Exercise » I'd like the data beneath this line reproduced exactly, without any of its images.

===== Supplied material

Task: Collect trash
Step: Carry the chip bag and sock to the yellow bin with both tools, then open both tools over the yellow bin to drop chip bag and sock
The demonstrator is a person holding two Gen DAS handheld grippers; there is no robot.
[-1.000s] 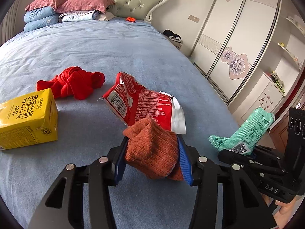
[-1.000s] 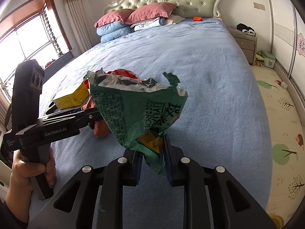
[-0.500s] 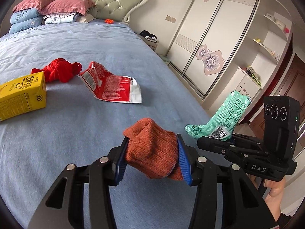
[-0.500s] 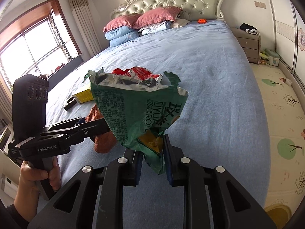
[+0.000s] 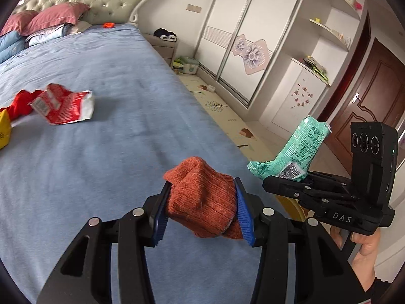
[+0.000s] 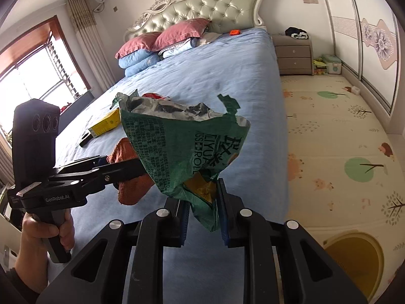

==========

Finished task »
Task: Collect trash
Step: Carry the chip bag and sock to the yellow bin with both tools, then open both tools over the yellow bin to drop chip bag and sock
The demonstrator is a person holding two Gen DAS handheld grippers; there is no robot.
[-1.000s] 
[-1.000s] 
[-0.500s] 
[-0.500s] 
[+0.000s] 
[+0.000s] 

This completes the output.